What you are asked to do:
Nothing should differ between your output and the entries below.

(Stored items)

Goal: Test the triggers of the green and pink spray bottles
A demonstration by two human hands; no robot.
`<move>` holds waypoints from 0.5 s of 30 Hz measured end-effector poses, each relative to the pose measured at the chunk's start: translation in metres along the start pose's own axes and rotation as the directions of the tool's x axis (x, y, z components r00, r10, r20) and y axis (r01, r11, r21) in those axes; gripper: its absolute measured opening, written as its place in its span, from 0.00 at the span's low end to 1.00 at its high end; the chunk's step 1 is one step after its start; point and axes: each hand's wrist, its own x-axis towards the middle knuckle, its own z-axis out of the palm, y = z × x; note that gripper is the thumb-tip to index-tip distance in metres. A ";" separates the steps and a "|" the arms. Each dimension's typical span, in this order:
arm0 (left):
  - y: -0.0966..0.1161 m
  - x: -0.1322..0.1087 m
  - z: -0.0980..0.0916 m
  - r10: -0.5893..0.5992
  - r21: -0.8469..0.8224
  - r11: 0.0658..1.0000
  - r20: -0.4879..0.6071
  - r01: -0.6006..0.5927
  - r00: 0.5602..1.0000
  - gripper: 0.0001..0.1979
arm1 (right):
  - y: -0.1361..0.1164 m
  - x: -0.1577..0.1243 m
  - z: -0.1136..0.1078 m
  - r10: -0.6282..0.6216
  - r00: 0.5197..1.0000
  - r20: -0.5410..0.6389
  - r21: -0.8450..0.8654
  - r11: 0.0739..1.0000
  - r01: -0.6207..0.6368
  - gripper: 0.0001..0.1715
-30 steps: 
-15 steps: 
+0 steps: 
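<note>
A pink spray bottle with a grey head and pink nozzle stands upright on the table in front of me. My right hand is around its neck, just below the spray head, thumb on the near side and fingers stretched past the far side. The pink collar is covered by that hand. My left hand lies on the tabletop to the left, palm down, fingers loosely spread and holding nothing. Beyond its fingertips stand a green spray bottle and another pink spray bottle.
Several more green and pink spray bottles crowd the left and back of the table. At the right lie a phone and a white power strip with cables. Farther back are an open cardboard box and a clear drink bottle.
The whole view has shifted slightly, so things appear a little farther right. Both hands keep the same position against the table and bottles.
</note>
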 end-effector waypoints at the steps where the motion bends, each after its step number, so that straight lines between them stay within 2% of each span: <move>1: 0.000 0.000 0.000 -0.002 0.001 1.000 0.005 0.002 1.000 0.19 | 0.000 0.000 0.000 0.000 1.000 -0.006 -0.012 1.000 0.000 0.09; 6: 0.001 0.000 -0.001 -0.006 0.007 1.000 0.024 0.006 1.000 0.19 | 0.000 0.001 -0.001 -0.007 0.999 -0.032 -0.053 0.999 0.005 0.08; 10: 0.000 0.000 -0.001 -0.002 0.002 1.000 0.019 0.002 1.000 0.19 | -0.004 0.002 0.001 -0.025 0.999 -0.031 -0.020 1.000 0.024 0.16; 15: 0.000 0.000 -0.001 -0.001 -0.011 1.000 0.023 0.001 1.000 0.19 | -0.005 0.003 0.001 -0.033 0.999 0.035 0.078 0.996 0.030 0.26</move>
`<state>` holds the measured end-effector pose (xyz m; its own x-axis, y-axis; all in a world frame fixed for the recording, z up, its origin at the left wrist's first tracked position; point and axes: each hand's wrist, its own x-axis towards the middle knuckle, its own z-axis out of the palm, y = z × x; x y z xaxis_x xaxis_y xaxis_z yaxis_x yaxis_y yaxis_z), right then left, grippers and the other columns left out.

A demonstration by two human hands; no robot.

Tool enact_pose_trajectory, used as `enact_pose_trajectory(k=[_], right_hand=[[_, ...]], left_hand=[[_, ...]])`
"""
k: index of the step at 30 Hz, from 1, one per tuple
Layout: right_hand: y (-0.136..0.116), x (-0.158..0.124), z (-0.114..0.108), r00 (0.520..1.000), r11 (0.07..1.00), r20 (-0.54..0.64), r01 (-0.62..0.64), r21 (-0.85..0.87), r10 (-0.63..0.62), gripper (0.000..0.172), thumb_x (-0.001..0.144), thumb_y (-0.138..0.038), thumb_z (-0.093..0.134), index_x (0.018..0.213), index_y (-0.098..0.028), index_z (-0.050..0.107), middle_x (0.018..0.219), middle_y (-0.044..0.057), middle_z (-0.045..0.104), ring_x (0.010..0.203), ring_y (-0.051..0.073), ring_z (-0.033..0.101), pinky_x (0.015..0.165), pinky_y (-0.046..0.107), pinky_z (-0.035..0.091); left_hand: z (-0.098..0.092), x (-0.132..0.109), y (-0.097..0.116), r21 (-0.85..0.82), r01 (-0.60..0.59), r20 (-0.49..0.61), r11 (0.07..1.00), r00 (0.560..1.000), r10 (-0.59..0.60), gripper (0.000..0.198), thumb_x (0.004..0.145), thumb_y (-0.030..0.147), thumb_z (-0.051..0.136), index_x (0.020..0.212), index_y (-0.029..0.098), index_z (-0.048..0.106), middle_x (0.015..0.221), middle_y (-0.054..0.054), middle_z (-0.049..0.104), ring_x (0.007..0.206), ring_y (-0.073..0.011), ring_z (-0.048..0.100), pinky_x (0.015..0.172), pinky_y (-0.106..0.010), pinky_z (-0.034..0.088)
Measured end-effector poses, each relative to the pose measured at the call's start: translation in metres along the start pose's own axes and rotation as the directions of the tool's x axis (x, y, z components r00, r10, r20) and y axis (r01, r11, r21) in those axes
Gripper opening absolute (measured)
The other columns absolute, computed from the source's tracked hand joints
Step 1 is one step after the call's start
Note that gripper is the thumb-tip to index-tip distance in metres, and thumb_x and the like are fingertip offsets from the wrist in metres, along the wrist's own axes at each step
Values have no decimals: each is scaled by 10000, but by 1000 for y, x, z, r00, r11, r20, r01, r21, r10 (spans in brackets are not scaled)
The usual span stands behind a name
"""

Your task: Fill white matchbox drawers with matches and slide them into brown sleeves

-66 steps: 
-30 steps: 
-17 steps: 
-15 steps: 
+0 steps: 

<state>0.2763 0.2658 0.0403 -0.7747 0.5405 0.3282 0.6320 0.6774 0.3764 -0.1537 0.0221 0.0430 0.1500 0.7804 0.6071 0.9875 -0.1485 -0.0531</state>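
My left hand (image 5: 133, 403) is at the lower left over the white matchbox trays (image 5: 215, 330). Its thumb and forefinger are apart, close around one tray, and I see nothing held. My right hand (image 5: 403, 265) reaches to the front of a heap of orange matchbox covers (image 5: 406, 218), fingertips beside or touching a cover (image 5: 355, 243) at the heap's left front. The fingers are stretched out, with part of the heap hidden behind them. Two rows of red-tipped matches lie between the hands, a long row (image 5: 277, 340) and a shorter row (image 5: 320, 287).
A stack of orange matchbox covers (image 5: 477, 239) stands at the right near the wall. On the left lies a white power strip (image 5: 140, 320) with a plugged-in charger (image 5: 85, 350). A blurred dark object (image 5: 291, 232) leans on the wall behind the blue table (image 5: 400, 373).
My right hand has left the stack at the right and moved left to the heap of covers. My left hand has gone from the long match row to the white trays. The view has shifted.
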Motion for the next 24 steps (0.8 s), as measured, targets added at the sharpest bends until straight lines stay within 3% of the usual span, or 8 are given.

Output for this exercise:
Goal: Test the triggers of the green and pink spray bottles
A demonstration by two human hands; no robot.
`<move>` holds waypoints from 0.5 s of 30 Hz measured end-effector poses, each relative to the pose measured at the chunk's start: translation in metres along the start pose's own axes and rotation as the directions of the tool's x axis (x, y, z components r00, r10, r20) and y axis (r01, r11, r21) in those axes; gripper: its absolute measured opening, written as its place in its span, from 0.00 at the span's low end to 1.00 at its high end; the chunk's step 1 is one step after its start; point and axes: each hand's wrist, its own x-axis towards the middle knuckle, its own z-axis out of the palm, y = z × x; note that gripper is the thumb-tip to index-tip distance in metres. A ";" separates the steps and a "|" the arms. Each dimension's typical span, in this order:
arm0 (left):
  - y: -0.0966..0.1161 m
  - x: -0.1322..0.1087 m
  - z: -0.0980..0.0916 m
  - r10: -0.5893..0.5992
  - r21: -0.8469..0.8224
  - r11: 0.0658..1.0000
  - r20: -0.4879..0.6071
  - r01: -0.6006..0.5927
  - r00: 0.5602..1.0000
  - gripper: 0.0001..0.1979
arm1 (right):
  - y: -0.1361..0.1164 m
  - x: -0.1577..0.1243 m
  - z: -0.1136..0.1078 m
  - r10: -0.6282..0.6216
  - r00: 0.5197..1.0000
  - r20: -0.5410..0.6389
  - r21: -0.8450..0.8654
  - r11: 0.0739..1.0000
  - r01: -0.6207..0.6368
  - gripper: 0.0001..0.1715
-30 steps: 
-15 steps: 
+0 steps: 
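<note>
A pink spray bottle with a grey head and pink nozzle stands upright on the table in front of me. My right hand is around its neck, just below the spray head, thumb on the near side and fingers stretched past the far side. The pink collar is covered by that hand. My left hand lies on the tabletop to the left, palm down, fingers loosely spread and holding nothing. Beyond its fingertips stand a green spray bottle and another pink spray bottle.
Several more green and pink spray bottles crowd the left and back of the table. At the right lie a phone and a white power strip with cables. Farther back are an open cardboard box and a clear drink bottle.
The whole view has shifted slightly, so things appear a little farther right. Both hands keep the same position against the table and bottles.
</note>
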 end-effector waypoints at the steps where the motion bends, each after its step number, so that straight lines between them stay within 2% of each span: <move>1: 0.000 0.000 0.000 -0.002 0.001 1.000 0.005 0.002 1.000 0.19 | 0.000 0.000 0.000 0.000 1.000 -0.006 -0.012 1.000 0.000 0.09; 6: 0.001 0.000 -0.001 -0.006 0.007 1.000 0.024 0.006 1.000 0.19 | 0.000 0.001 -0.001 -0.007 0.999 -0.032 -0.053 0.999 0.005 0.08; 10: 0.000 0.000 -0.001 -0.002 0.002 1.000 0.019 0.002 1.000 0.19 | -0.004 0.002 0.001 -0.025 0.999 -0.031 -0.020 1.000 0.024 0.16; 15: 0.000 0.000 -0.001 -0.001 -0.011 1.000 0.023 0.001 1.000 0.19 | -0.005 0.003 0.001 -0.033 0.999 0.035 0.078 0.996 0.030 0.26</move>
`<state>` holds the measured end-effector pose (xyz m; its own x-axis, y-axis; all in a world frame fixed for the recording, z up, its origin at the left wrist's first tracked position; point and axes: each hand's wrist, its own x-axis towards the middle knuckle, its own z-axis out of the palm, y = z × x; x y z xaxis_x xaxis_y xaxis_z yaxis_x yaxis_y yaxis_z), right then left, grippers and the other columns left out.

A demonstration by two human hands; no robot.

Tool enact_pose_trajectory, used as `enact_pose_trajectory(k=[_], right_hand=[[_, ...]], left_hand=[[_, ...]])`
"""
k: index of the step at 30 Hz, from 1, one per tuple
Layout: right_hand: y (-0.136..0.116), x (-0.158..0.124), z (-0.114..0.108), r00 (0.520..1.000), r11 (0.07..1.00), r20 (-0.54..0.64), r01 (-0.62..0.64), r21 (-0.85..0.87), r10 (-0.63..0.62), gripper (0.000..0.172), thumb_x (-0.001..0.144), thumb_y (-0.138..0.038), thumb_z (-0.093..0.134), index_x (0.018..0.213), index_y (-0.098..0.028), index_z (-0.050..0.107), middle_x (0.018..0.219), middle_y (-0.044..0.057), middle_z (-0.045..0.104), ring_x (0.010..0.203), ring_y (-0.051..0.073), ring_z (-0.033..0.101), pinky_x (0.015..0.165), pinky_y (-0.046..0.107), pinky_z (-0.035..0.091); left_hand: z (-0.098..0.092), x (-0.132..0.109), y (-0.097..0.116), r21 (-0.85..0.82), r01 (-0.60..0.59), r20 (-0.49..0.61), r11 (0.07..1.00), r00 (0.560..1.000), r10 (-0.59..0.60), gripper (0.000..0.198), thumb_x (0.004..0.145), thumb_y (-0.030..0.147), thumb_z (-0.051..0.136), index_x (0.020..0.212), index_y (-0.029..0.098), index_z (-0.048..0.106), middle_x (0.015..0.221), middle_y (-0.054..0.054), middle_z (-0.049..0.104), ring_x (0.007..0.206), ring_y (-0.073..0.011), ring_z (-0.048..0.100), pinky_x (0.015..0.172), pinky_y (-0.106..0.010), pinky_z (-0.034..0.088)
Measured end-effector poses, each relative to the pose measured at the call's start: translation in metres along the start pose's own axes and rotation as the directions of the tool's x axis (x, y, z components r00, r10, r20) and y axis (r01, r11, r21) in those axes
Gripper opening absolute (measured)
The other columns absolute, computed from the source's tracked hand joints
Step 1 is one step after the call's start
Note that gripper is the thumb-tip to index-tip distance in metres, and thumb_x and the like are fingertip offsets from the wrist in metres, along the wrist's own axes at each step
Values have no decimals: each is scaled by 10000, but by 1000 for y, x, z, r00, r11, r20, r01, r21, r10 (spans in brackets are not scaled)
The usual span stands behind a name
"""

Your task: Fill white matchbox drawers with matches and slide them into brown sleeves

-66 steps: 
-30 steps: 
-17 steps: 
-15 steps: 
+0 steps: 

<state>0.2763 0.2658 0.0403 -0.7747 0.5405 0.3282 0.6320 0.6774 0.3764 -0.1537 0.0221 0.0430 0.1500 0.7804 0.6071 0.9875 -0.1485 -0.0531</state>
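My left hand (image 5: 133, 403) is at the lower left over the white matchbox trays (image 5: 215, 330). Its thumb and forefinger are apart, close around one tray, and I see nothing held. My right hand (image 5: 403, 265) reaches to the front of a heap of orange matchbox covers (image 5: 406, 218), fingertips beside or touching a cover (image 5: 355, 243) at the heap's left front. The fingers are stretched out, with part of the heap hidden behind them. Two rows of red-tipped matches lie between the hands, a long row (image 5: 277, 340) and a shorter row (image 5: 320, 287).
A stack of orange matchbox covers (image 5: 477, 239) stands at the right near the wall. On the left lies a white power strip (image 5: 140, 320) with a plugged-in charger (image 5: 85, 350). A blurred dark object (image 5: 291, 232) leans on the wall behind the blue table (image 5: 400, 373).
My right hand has left the stack at the right and moved left to the heap of covers. My left hand has gone from the long match row to the white trays. The view has shifted.
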Motion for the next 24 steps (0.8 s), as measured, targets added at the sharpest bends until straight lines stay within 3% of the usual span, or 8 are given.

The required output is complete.